First, let's define various error levels (log levels).
Fatal/Critical: The application composition root should look something like this:
def main(*args)
try
# compose and start
rescue StandardError => err
log.fatal(err)
exit(1)
end
end
Fatal should only ever be used to indicate an uncaught exception that crashes the application.
Error: This is a problem that should be investigated immediately. It could indicate:
- A situation which is fatal to the operation, but not the service or application (can't open a required file, missing data, etc.). These errors will force user (administrator, or direct user) intervention. These should be reserved for incorrect connection strings, missing services, etc.
- A scenario that is correctable, but is not validated at the proper level/depth, and therefore may not be immediately clear what the resolution is.
As an example:
Data too long for column 'foo' at row 1: INSERT INTO 'bar'
Warn: This could be a problem, might not. Use this in sitations such as:
- Transient environment conditions, such network/db connectivity. These issues should be escalated to error if they do not recover.
Info: Generally useful information to log (service start/stop, configuration assumptions, etc). Info I want to always have available but usually don't care about under normal circumstances. Allow insight into coarse-grain progress of an operation.
Trace: Fine-grain progress of an operation, including context. Typically this would not be enabled in production.

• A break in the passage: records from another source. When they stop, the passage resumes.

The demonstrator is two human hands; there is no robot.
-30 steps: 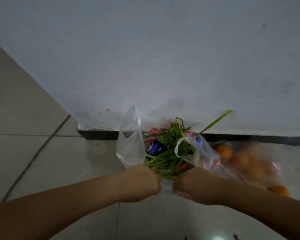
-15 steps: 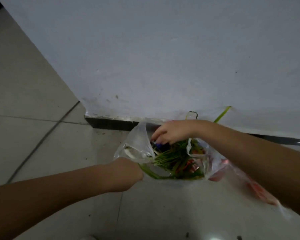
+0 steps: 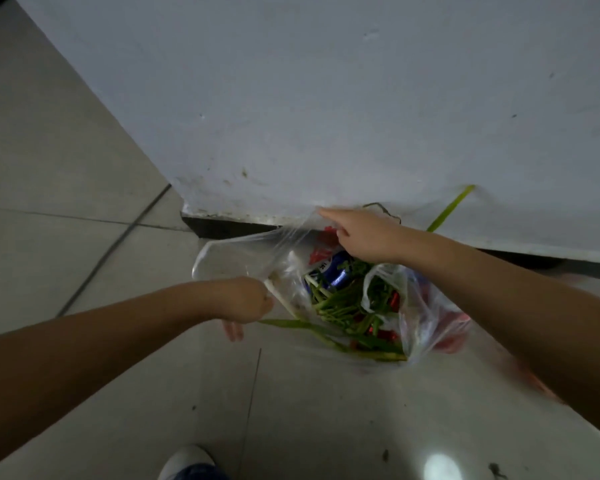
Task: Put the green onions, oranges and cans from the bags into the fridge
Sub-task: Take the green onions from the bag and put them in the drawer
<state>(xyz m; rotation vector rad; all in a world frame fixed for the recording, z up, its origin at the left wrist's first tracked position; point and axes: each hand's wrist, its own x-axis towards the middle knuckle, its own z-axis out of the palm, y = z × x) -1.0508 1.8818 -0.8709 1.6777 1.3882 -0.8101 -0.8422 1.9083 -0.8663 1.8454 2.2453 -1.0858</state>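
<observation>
Here the left hand (image 3: 248, 299) is closed on the near-left rim of a clear bag (image 3: 243, 258), pinching plastic together with a pale stalk end. The right hand (image 3: 361, 233) reaches over the bag's far rim, fingers spread and pressing the plastic toward the wall (image 3: 326, 98); it grips nothing that shows. The bag sits on the floor (image 3: 326, 410) against the wall's foot. Inside lie green onions (image 3: 340, 306), thin, dark green stalks with whitish ends, their long axis running from near right to far left. One long leaf (image 3: 451, 207) pokes up past the far rim, pointing up-right along the wall. A blue can (image 3: 336, 273) lies among the stalks, tilted.
</observation>
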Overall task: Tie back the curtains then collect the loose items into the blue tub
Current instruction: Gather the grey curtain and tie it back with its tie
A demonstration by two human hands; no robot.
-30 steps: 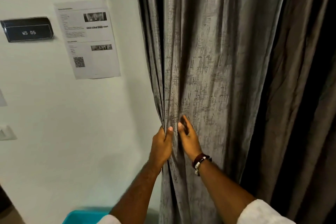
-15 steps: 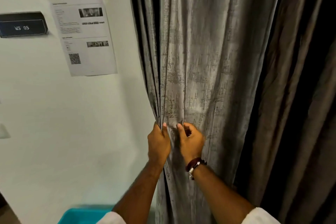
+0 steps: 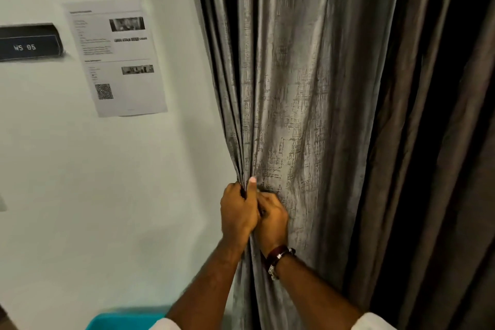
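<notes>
A tall grey textured fabric curtain point(image 3: 294, 88) hangs in folds right of a plain white wall point(image 3: 107, 182), its left edge gathered. A printed white paper sheet point(image 3: 117, 59) and a dark "WS 05" sign plate point(image 3: 26, 44) hang on the wall. The blue plastic tub point(image 3: 126, 320) sits bottom left, near. The left hand point(image 3: 238, 215) grips the bunched curtain edge; the right hand point(image 3: 272, 222), touching it, clutches the fabric just beside, a dark wrist strap point(image 3: 278, 258) below.

office/workstation room | wall nameplate point(image 3: 28, 44) "WS 05" | posted notice sheet point(image 3: 116, 57)
</notes>
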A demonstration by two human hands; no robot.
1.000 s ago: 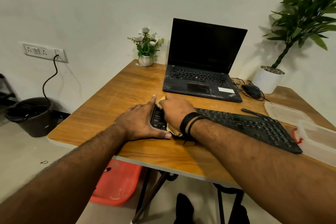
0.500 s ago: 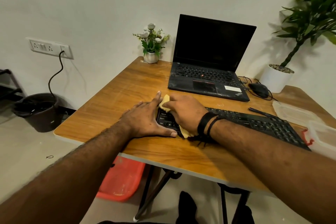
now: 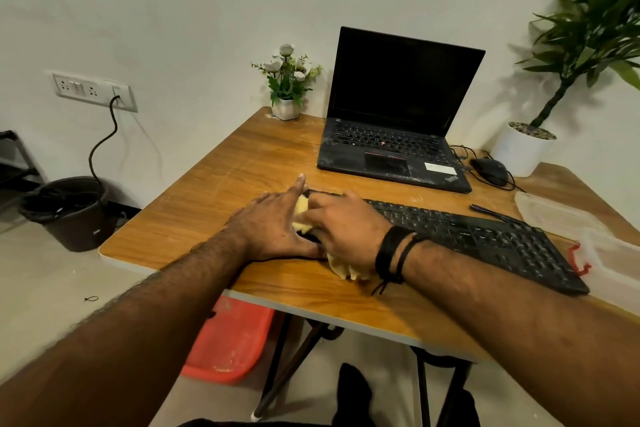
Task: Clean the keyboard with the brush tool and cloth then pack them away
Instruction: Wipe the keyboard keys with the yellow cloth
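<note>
The black keyboard (image 3: 460,236) on the bench (image 3: 221,184) is steadied at its left end by the flat, released left hand (image 3: 273,229), so the yellow cloth (image 3: 343,269), clenched under the right hand (image 3: 346,229), can be rubbed across the keys.

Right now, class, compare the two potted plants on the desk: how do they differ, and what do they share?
The flower pot is small and holds pale blooms with short green sprigs; the large potted plant has a tall stem with long green leaves and no flowers. The flower pot stands left of the laptop; the large potted plant stands to its right, behind the mouse. Both pots are white and stand upright near the wall.
</note>
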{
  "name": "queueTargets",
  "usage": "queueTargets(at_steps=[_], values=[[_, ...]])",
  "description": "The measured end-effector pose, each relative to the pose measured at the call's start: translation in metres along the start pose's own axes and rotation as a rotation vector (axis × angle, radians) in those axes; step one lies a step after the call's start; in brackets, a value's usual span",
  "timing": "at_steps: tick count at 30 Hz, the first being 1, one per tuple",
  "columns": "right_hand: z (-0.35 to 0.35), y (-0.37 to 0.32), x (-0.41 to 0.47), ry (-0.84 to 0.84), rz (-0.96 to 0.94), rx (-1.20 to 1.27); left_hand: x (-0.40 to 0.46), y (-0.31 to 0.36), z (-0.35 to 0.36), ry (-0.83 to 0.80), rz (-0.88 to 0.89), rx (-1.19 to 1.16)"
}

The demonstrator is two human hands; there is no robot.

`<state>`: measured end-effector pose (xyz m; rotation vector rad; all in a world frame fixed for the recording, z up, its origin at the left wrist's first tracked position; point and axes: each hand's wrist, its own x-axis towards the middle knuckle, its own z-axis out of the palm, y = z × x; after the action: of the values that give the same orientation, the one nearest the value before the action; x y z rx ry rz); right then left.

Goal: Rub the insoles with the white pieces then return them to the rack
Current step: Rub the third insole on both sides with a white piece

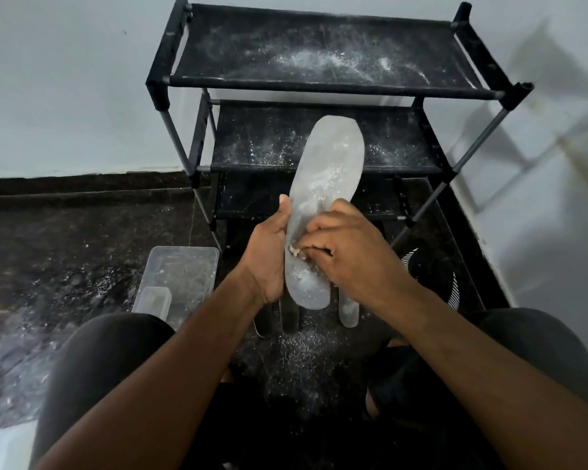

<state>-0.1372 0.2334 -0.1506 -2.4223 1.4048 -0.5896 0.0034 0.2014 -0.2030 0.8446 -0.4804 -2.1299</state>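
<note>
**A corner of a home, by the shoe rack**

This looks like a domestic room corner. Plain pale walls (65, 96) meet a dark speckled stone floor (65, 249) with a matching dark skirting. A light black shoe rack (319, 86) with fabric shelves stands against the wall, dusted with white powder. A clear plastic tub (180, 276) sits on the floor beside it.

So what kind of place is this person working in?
Probably a corner of a home, by an entryway or utility spot. A black shoe rack dusted with white powder stands against a plain painted wall, the floor is dark speckled stone, and a spare insole lies on it.
</note>
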Motion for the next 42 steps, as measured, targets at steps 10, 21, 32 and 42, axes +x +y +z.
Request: queueTargets(at_steps=[10,21,32,42], values=[[-0.004,-0.001,-0.001,-0.021,0.027,0.043,-0.001,0.004,0.001,-0.022,-0.015,0.000],[-0.009,0.000,-0.009,-0.236,0.011,0.013,0.003,0.002,-0.002,-0.085,-0.022,-0.039],[-0.016,-0.002,-0.014,-0.411,0.066,0.116,0.003,0.000,-0.001,-0.122,-0.031,-0.060],[-0.019,-0.003,-0.017,-0.510,0.114,0.194,0.006,0.000,-0.005,-0.133,-0.029,-0.075]])
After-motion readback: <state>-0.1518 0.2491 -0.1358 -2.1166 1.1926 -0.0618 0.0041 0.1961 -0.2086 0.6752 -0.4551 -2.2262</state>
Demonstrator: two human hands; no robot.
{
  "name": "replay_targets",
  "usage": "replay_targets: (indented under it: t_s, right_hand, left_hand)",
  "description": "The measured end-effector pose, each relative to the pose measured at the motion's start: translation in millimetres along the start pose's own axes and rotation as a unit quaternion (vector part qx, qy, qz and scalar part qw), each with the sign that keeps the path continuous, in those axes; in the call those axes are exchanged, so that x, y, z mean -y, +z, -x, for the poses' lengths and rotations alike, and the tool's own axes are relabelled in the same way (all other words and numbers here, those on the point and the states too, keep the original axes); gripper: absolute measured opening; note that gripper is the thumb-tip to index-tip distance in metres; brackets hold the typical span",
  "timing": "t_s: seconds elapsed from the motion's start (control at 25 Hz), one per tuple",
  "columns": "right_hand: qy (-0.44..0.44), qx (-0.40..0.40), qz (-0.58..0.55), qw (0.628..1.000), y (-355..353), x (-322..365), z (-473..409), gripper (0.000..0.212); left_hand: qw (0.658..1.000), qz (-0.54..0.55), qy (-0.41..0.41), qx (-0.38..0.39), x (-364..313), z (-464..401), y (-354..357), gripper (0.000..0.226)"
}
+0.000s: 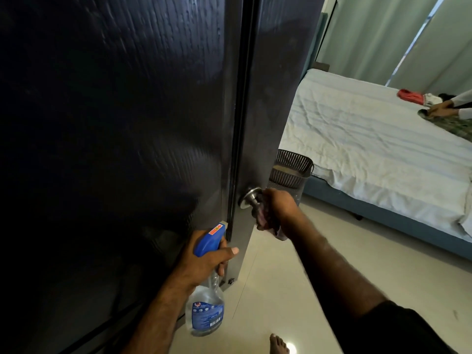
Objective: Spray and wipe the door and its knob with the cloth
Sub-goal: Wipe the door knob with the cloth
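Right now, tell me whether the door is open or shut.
Open: the door is swung away, its edge faces the camera, and the bed shows past it.

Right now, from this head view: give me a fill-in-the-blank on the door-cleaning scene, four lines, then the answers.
1. The left hand grips a spray bottle whose trigger head is coloured ____.
2. The right hand presses the cloth against the door's metal ____.
3. The door is dark and stands ____, showing the room beyond.
4. The brown basket stands on the floor beside the ____.

Missing words: blue; knob; open; bed
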State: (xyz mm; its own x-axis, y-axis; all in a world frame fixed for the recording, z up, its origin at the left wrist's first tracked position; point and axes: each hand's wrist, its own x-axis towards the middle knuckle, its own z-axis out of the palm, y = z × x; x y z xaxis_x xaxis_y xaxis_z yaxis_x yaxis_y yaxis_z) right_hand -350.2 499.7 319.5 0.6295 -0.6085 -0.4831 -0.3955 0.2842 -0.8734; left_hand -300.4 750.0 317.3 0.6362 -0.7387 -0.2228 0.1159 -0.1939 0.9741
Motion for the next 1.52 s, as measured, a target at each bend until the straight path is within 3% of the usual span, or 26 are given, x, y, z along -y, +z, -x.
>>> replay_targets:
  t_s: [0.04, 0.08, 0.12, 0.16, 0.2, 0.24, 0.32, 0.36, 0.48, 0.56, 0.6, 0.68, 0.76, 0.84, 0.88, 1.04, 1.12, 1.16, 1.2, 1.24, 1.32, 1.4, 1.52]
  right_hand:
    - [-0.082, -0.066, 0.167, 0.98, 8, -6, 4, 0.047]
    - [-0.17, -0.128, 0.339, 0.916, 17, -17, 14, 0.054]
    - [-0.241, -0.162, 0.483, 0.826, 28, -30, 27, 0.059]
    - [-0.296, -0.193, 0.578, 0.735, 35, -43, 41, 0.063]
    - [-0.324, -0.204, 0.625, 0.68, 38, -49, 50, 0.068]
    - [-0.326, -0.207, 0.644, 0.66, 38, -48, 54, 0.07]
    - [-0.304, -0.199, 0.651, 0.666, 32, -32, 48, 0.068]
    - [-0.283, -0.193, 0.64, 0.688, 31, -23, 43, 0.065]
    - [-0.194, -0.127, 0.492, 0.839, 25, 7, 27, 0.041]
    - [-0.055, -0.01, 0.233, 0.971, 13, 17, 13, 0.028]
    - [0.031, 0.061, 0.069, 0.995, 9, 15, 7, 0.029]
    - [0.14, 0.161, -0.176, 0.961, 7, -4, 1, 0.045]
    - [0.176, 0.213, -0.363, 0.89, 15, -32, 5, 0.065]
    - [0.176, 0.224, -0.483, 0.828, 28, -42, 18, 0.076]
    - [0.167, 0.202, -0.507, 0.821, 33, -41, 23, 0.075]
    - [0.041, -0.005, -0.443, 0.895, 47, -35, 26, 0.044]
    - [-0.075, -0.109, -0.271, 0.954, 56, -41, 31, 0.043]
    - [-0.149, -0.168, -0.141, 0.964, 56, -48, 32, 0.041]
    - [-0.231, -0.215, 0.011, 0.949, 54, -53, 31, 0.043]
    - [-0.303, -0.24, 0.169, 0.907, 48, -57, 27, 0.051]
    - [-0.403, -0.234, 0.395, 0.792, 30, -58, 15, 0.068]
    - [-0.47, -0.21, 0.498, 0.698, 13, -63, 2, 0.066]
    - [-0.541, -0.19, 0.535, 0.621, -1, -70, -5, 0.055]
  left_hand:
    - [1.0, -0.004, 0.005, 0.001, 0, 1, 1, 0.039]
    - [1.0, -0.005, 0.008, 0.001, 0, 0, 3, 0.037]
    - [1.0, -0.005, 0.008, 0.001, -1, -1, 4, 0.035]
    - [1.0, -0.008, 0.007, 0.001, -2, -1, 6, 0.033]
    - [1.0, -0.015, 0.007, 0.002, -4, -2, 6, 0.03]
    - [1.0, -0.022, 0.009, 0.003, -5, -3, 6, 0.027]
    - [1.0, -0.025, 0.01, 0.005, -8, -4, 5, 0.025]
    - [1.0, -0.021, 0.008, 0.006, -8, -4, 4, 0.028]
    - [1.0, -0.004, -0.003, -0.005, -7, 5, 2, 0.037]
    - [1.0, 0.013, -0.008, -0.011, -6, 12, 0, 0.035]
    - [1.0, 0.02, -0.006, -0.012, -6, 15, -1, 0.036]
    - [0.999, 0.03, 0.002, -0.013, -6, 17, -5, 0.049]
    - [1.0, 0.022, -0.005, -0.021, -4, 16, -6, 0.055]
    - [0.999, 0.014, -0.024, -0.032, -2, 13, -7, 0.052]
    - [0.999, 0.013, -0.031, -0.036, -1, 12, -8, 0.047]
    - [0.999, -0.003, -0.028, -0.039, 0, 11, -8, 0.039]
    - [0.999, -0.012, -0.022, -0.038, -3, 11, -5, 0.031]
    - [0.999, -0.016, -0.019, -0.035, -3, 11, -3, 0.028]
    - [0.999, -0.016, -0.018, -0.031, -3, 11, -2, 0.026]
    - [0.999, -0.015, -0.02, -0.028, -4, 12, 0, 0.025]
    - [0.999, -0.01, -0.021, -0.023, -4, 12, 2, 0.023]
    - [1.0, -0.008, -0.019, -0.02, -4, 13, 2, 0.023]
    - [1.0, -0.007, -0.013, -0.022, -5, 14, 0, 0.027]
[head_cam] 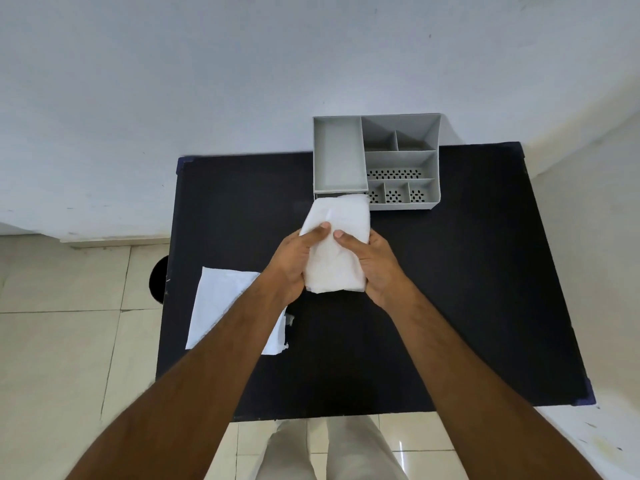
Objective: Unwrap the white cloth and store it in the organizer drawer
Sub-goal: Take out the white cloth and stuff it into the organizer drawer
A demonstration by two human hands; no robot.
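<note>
Standing at the near edge of a black table (pixel 450 306), the person reaches both forearms out over it. Flat on the near left of the tabletop lies a white sheet (pixel 221 306), likely the discarded wrapping, partly hidden under the left forearm. Farther in, at mid-table, the left hand (pixel 294 261) and right hand (pixel 377 265) are both clamped on the folded white cloth (pixel 334 244), thumbs pressed on top and fingers curled beneath its long sides, holding it just in front of the organizer. The cloth looks soft, light and limp; it will likely sag or unfold if held at one corner, so a grip along both side edges, keeping the fold compact, suits it best. Beyond it, at the far edge against the wall, stands the grey desk organizer (pixel 433 174) with open compartments; its drawer (pixel 339 195) sits low at the left front, mostly hidden by the cloth, so how far it is open cannot be told.
</note>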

Debug: Debug < Trace. Debug messages are not encouraged, instead use useful trace
levels. These should never be enabled in production.
The top level of an operation should contain a try/catch to log when an operation is fatally exits, and can not recover. In most circumstances, it is preferable to not crash the application if the operation fails. We'll want to wrap individual operations with specific rescues in order to provide the proper exit code to the user.
Example:
def main(*args)
try
# note on exit codes in this example:
# 0: success
# 1: failure due to external circumstances (something that can be fixed by the operator):
# * configuration
# * network connection
# * external dependent service problem
# 2: failure due to bug in code
# if the config file is missing, or malformed, we cannot continue
config, err = try_initialize_config
if err
log.error(err)
exit(1)
end
# the above code could also be written like this
# if initialize_config could throw an error instead of return success/failure
try
config = initialize_config
rescue InitializationFailedError => err
log.error(err)
exit(1)
end
# this is not included in the log.error try catch blocks because
# if something happens during initialization of the class,
# it indicates a code bug, not something the operator can fix
thing_doer = ThingDoer.new(config.stuff)
try
thing_doer.do_thing()
rescue ThingDoerError => err
log.error(err)
exit(1)
end
exit(0)
rescue StandardError => err
log.fatal(err)
# set an exit code that means something disastrous happened
# this is different than the operation failed.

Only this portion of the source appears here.